A doença cerebrovascular é causada por vários processos fisiopatológicos que envolvem os vasos sanguíneos cerebrais. A perda súbita da função cerebral focal é a principal característica do acidente vascular cerebral.1
Homem, 89 anos, sem história médica passada. Recorreu ao serviço de urgência, por afundamento do estado de consciência, associado a disartria, hemiparesia, paresia facial central e hemianopsia homónima direitas - 12 pontos na escala de NIHSS - com 3 dias de evolução. TC-cerebral sem imagem de evento isquémico ou hemorrágico agudo, pelo que foi admitido na enfermaria de Medicina Interna. Repetiu TC-CE 48h após a admissão, que foi sobreponível (Figura 1). Eletroencefalograma normal. Perfil lipídico e hemoglobina glicada sem alterações. Descoberta estenose da artéria carótida esquerda de 90%, sendo submetido a endarterectomia carotídea, no oitavo dia de hospitalização. Após a cirurgia apresentou melhoria dos défices neurológicos – NIHSS 7. Manteve terapêutica antitrombótica com ácido acetilsalicílico 100mg/dia. Pressão arterial sistólica entre 140 e 150mmHg. Sete dias após a cirurgia apresentou quadro de cefaleia, confusão e agravamento da disartria e hemiparesia direita. Realizada TC-CE que demonstrou hemorragia intraparenquimatosa frontal-parietal-temporal esquerda de grande volume, com desvio lateral das estruturas da linha média até 2,5cm (Figura 2). Dada a idade e comorbilidades do doente, nenhuma intervenção foi feita, acabando por falecer.

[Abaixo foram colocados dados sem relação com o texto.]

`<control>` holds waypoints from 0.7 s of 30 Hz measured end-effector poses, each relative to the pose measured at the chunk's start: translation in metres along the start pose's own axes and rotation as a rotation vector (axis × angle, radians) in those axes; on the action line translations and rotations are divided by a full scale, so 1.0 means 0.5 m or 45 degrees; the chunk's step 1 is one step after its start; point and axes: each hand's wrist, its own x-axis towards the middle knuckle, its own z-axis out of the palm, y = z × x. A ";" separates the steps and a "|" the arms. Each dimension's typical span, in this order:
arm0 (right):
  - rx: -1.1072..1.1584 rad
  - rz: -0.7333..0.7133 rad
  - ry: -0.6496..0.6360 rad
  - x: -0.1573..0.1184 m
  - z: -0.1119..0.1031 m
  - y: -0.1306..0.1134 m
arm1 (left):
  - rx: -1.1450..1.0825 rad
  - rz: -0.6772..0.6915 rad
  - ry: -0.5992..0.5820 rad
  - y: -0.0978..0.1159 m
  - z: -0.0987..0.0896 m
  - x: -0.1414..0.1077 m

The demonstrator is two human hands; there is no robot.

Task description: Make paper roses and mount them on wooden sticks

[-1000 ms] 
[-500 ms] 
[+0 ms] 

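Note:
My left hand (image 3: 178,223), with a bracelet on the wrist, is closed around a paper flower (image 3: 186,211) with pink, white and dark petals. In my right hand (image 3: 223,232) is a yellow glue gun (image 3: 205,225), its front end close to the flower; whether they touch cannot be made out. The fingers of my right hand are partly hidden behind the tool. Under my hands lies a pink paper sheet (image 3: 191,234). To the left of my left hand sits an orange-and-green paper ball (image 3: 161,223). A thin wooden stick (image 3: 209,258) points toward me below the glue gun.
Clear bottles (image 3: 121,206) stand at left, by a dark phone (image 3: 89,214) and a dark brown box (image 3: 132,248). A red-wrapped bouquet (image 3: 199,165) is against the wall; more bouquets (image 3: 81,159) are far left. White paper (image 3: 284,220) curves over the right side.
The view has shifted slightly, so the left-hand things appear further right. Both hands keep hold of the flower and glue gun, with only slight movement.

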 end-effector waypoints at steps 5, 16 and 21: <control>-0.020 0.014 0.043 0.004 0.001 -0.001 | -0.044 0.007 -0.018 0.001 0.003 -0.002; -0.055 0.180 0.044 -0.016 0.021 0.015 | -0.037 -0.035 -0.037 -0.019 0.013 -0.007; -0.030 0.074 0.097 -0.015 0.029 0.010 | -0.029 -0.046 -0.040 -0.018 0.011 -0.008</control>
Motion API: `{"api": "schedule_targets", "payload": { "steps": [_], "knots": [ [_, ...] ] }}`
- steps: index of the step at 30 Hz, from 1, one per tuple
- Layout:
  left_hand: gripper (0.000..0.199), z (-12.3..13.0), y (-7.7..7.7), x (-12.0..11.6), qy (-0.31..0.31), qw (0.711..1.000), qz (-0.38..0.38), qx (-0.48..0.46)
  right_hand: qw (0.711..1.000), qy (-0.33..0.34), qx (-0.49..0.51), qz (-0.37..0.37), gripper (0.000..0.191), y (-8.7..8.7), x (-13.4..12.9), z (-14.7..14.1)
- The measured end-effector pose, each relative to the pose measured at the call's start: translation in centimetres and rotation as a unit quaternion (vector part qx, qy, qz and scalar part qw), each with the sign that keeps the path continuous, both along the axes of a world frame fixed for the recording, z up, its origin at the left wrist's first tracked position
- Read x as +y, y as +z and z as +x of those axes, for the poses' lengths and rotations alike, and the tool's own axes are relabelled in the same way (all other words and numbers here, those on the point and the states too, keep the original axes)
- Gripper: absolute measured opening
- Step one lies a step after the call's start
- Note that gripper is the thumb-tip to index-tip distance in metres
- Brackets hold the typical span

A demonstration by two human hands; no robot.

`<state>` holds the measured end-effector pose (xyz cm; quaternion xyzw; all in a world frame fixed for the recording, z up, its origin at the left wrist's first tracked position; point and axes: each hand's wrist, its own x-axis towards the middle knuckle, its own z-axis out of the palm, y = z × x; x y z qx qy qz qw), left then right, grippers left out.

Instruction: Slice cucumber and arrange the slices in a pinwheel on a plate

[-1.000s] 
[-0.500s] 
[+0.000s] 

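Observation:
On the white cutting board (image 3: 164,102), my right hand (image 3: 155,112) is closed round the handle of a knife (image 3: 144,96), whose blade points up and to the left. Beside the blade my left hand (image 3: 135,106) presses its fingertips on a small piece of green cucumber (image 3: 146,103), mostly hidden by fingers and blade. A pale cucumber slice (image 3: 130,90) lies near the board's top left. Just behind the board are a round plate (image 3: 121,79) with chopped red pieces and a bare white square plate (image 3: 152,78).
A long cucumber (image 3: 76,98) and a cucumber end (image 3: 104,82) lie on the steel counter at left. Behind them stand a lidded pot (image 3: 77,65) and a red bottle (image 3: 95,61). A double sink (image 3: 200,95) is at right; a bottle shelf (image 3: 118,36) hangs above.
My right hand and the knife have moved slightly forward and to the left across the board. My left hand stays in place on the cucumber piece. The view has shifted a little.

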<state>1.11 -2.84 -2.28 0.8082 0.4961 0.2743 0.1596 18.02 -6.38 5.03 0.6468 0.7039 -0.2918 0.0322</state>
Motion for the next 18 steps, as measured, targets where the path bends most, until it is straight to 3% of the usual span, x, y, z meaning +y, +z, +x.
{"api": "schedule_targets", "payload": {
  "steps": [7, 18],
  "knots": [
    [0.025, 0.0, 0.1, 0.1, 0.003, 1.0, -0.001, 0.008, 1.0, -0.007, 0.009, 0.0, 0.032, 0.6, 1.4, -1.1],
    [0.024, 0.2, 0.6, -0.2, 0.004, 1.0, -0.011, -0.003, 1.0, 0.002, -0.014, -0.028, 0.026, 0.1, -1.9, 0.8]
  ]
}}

A síndrome de hiperperfusão cerebral (SHC) é uma complicação primária rara da endarterectomia carotídea (0 a 3%). 2, 3 A hemorragia intracerebral (HIC) após intervenção carotídea está associada à SHC. Dada a relação temporal com a intervenção, tudo leva a crer que no caso apresentado a HIC se deva a uma SHC. Vários mecanismos parecem contribuir, como o compromisso da autorregulação dos vasos sanguíneos cerebrais e alterações do fluxo após a revascularização.4 A hipertensão arterial é um predecessor frequente desta síndrome, no entanto não há consenso quanto aos valores de pressão arterial associados. 3
Figura I

TC-CE à admissão e às 48h após a admissão
Figura II

Volumosa hemorragia intraparenquimatosa frontal-parietal-temporal esquerda
BIBLIOGRAFIA
1. Sacco RL, Kasner SE, Broderick JP, Caplan LR, Connors JJ, Culebras A, et al. An updated definition of stroke for the 21st century: a statement for healthcare professionals from the American Heart Association/American Stroke Association. Stroke. 2013 Jul;44(7):2064-89. PubMed PMID: 23652265.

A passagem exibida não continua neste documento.